Lawrence Gipe
Joseph Helman
The panels on view from Lawrence Gipe’s series “The Last Picture Show,” 1999, are tours de force of irony, both conceptually and visually. Lifting images from Nazi-era German source material (magazine reproductions of “politically correct” paintings, pictures out of photography manuals), Gipe repaints them, often in glaring, artificial-looking colors. The result is often oddly beautiful: His simulacra glow with aesthetic virility, subliminally in Panel No. 12, where the light has a tenebrist density and intensity, and in Panel No. 5, where the female figure takes on a visually exciting, elusive edge. But the virility is more than aesthetic: It also derives from the figures and scenes, all of which are sturdy, wholesome, solid, and sometimes emotionally febrile—officially deep and stirring.
In Gipe’s works, painting and photography all but cancel each other out—it becomes difficult to say which contributes what to the work—leaving rootless images that seem to exist independently of any mediation. Similarly, aesthetics and emotion negate each other, because the emotional effect wrought by aesthetic posturing, including the dramatic posing of the figures, is all too obvious. By showing us the tricks of the painting and photography trades, by heightening his effects until they become vulgarly evident, Gipe suggests that art as such is a species of rhetoric, adding no substance to what it renders but only “orating” it in a convincing way.
Does Gipe’s rhetorical aestheticization of his found images, particularly those paintings from the Nazi era, make them more significant, by making them more elusive and consummate, more purely art, or does it paradoxically confirm their banality, reducing them to historical curiosities? More crucially, does the artist afford new insight into their original context—suggest that the Nazis’ power derived from their persuasive rhetoric, of which art production was a part—or does he make the question seem beside the clever aesthetic and rhetorical point of his own art? In other words, does Gipe make these images more suggestive than they would be on their own, or does he reduce them to eloquent inconsequence?
In Antiquity, theorists debated the merits of the plain versus the florid style of rhetoric. Gipe takes plain-style images and makes them aesthetically ornate, combining the best of both rhetorical modes.
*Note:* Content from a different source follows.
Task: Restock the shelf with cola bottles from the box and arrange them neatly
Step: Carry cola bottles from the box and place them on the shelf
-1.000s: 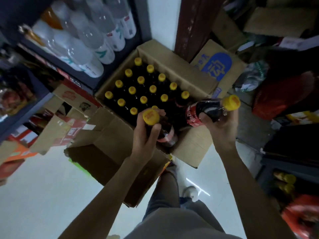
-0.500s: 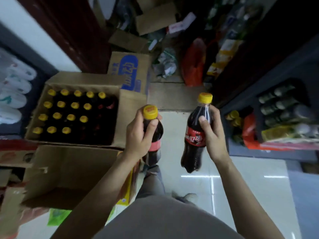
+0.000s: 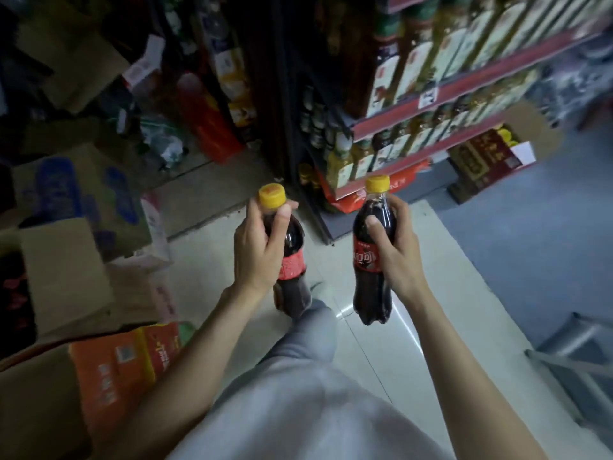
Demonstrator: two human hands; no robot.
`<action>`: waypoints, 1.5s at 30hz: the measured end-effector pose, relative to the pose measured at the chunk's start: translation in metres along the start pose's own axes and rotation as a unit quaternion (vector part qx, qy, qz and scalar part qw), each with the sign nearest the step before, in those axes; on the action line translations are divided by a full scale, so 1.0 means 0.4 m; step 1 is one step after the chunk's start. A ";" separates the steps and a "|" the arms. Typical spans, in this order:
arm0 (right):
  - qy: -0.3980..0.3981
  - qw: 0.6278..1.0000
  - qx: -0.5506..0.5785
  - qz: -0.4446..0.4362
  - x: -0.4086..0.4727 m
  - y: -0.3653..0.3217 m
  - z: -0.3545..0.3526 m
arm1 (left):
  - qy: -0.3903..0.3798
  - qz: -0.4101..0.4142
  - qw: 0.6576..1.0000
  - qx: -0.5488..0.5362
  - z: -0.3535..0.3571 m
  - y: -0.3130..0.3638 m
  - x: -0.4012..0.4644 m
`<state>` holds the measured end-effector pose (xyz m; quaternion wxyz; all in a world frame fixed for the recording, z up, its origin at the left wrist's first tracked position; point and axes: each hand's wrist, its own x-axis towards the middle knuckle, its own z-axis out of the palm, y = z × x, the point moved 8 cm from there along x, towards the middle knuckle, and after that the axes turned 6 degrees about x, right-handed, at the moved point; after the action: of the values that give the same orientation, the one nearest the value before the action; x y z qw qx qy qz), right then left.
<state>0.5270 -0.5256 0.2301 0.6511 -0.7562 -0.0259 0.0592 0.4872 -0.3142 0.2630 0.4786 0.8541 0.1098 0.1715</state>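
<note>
Yellow-capped cola bottles, one in the left hand (image 3: 257, 250) and one in the right hand (image 3: 396, 250), fingers wrapped round each, hang upright above the floor. Neither is shelved yet; the shelf (image 3: 431, 94) stands far right, the box (image 3: 63, 270) left.

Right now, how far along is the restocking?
Done: two bottles are out of the box. In hand: the left hand grips one cola bottle, the right hand another, both upright over the floor. Left: neither has reached the shelf ahead.
</note>
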 end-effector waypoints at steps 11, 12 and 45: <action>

This makes one wonder whether delivery matters more to him than meaning as such. But an analytic spark is generated by his rhetorical hype, which suggests that the power and authority of Nazi images were the results of their technique, not of their homespun and archaic themes, which in turn makes us realize that the Nazis were modern in spirit, however traditional their art. That is, they were not retrograde nostalgists for the Old Master days but brilliant propagandists and rhetoricians. Gipe has in fact shown that art is propaganda for the cause of its own power and that it loses power when its aesthetic strategy becomes too obvious and ironic.